If one looks closely at the plague of frogs, one notices a peculiar grammatical error: “Aaron held out his arm over the waters of Egypt, and the frog came up and covered the land of Egypt” (8:2). Should it not have said “frogs”? Surely, the plague was more than just one frog jumping around causing havoc!
Rashi quotes a Midrash which explains that there was originally only one frog, but the Egyptians angrily hit the frog repeatedly and the frog begot many more, increasing with each hit.
As fascinating as this explanation seems, one could ask a simple question: Did the Egyptians not realize early on what was happening? Did they not clearly see that they were causing their own plague?

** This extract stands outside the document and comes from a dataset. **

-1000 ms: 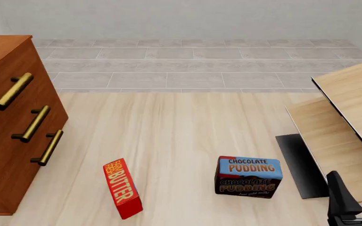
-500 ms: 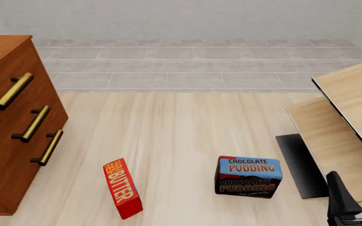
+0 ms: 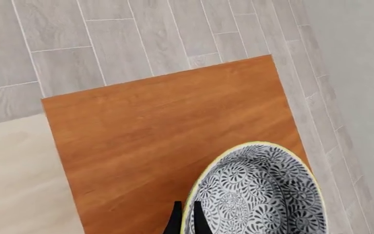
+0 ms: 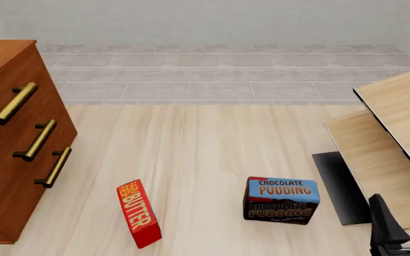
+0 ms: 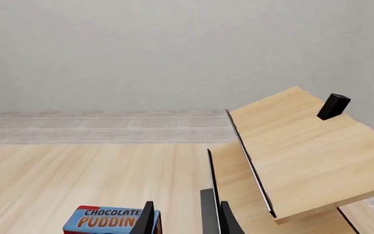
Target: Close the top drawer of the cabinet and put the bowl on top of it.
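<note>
While the left claw (image 3: 185,219) pinches the rim of the bowl (image 3: 258,192) over the cabinet (image 3: 167,131) top, the top drawer (image 4: 9,101) sits flush. Well apart, the right claw (image 4: 404,226) hangs parted, a pudding box (image 4: 282,199) just beside it on the bench (image 4: 205,160).

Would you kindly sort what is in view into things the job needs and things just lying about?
Job:
cabinet
top drawer
bowl, over the cabinet top, its rim between the left gripper fingers

Lying about:
butter box
pudding box
wooden boards
</note>
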Available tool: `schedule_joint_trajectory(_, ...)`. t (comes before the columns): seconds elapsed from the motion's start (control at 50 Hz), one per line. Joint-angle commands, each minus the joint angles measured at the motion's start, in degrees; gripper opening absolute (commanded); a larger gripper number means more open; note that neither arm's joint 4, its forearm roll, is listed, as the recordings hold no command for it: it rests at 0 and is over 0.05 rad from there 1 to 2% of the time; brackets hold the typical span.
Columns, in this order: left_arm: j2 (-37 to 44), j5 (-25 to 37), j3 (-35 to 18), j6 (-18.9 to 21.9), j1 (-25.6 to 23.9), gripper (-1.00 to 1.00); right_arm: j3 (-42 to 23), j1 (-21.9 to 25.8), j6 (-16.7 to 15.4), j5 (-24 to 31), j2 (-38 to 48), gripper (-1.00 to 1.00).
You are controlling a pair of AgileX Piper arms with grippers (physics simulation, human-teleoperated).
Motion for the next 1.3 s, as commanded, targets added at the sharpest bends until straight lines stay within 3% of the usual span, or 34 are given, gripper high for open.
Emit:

The Steipler Gaon, Rav Yaakov Yisrael Kanievsky, answers with a lesson which is simple to grasp but difficult to master: The emotion of anger does not function through logic. The Egyptians knew -intellectually- that hitting the frog would only hurt themselves, but their anger made them feel like they had to do something, to react, to cause pain to the frog.
It may sound strange, yet we all do it. How often do we prolong an argument or debate which we know will accomplish nothing but pain, yet we feel emotionally compelled to react nonetheless? The lesson of the frogs is that our emotions cannot be the sole determinants of our choices. Passion has its purpose, but it should be guided by honest, logical reasoning of what is truly appropriate. Otherwise, we may end up plaguing ourselves.